At least 40 percent of current state employees in 20 states will be eligible for retirement by 2015, according to a 37-state survey released earlier this year by the Government Performance Project. Washington, Maine, Tennessee, Michigan and Pennsylvania will have the most employees reaching retirement age in the next 10 years, according to the study by GPP, which like Stateline.org is funded by The Pew Charitable Trusts.

In addition to an aging workforce, CanagaRetna of CSG said other factors are creating unfunded liabilities in state pension programs. For example, states such as Illinois, New Jersey and North Carolina decreased payments into their retirement systems to help balance their books during the fiscal crisis and are now scrambling to catch up, he said.

Currently, the majority of state and local employees are covered by traditional “defined-benefit” pension plans.

Richard Ferlauto, director of pension and budget policy at the American Federation of State, County and Municipal Employees, pointed out that West Virginia and New Jersey recently decided to stop offering 401K-style plans, opting instead to rely exclusively on traditional, defined-benefit pension plans.

“A well-managed defined-benefit plan with regular contributions into the system is actually cheaper for taxpayers than a similar defined-contribution plan,” Ferlauto maintains, adding that 401K-style plans can be expensive to administer.
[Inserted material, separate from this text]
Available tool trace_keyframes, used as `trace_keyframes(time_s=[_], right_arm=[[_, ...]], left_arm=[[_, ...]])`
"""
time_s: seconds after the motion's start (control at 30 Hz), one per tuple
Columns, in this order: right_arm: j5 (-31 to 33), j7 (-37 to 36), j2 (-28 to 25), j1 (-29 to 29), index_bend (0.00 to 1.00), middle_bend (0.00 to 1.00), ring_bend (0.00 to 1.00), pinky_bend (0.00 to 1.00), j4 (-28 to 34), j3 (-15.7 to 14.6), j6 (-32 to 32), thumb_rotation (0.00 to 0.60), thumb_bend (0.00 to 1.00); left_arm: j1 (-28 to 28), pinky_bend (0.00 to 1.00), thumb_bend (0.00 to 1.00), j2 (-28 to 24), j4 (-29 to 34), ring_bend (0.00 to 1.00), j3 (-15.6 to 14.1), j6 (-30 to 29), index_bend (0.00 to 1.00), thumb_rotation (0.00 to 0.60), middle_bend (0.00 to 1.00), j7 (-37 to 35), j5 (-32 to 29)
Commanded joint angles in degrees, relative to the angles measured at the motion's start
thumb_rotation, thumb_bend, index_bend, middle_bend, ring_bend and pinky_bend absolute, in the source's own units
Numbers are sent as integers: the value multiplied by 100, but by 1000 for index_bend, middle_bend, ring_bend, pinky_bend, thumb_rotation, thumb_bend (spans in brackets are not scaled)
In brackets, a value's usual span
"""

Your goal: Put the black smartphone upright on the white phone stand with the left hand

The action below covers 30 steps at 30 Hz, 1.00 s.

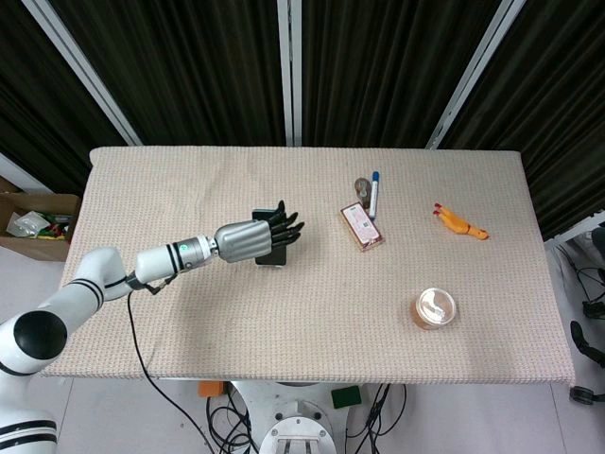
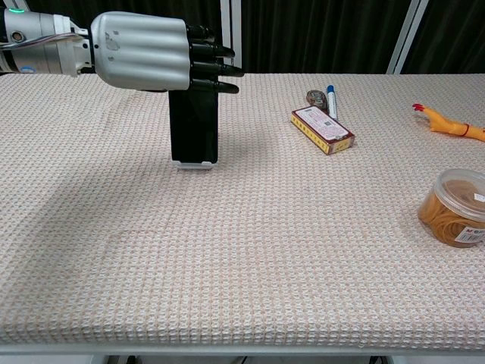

Ferlauto also challenged the projections that state public pension systems face an impending funding crisis.

“There is a coordinated ideological movement by several conservative Republicans that has nothing to do with the financial condition of pension systems,” Ferlauto said.

Anti-tax groups, meanwhile, are rooting for reform. Because many states added perks to their pension packages during the 1990s, current workers’ contributions to the systems don’t cover benefits promised to retirees, said Daniel Clifton, chief economist with Americans for Tax Reform. Clifton said switching to 401K-style retirement plans would solve the problem because employers would put aside money for an individual worker’s retirement over the course of the worker’s career.

“You’re not going to have enough new workers to replace the older workers. That’s a recipe for fiscal disaster. … I believe personally it’s a pension time bomb waiting to happen,” he said.

Other approaches states are considering to shore up their retirement systems include issuing bonds, trimming benefits and consolidating multiple pension systems within a state.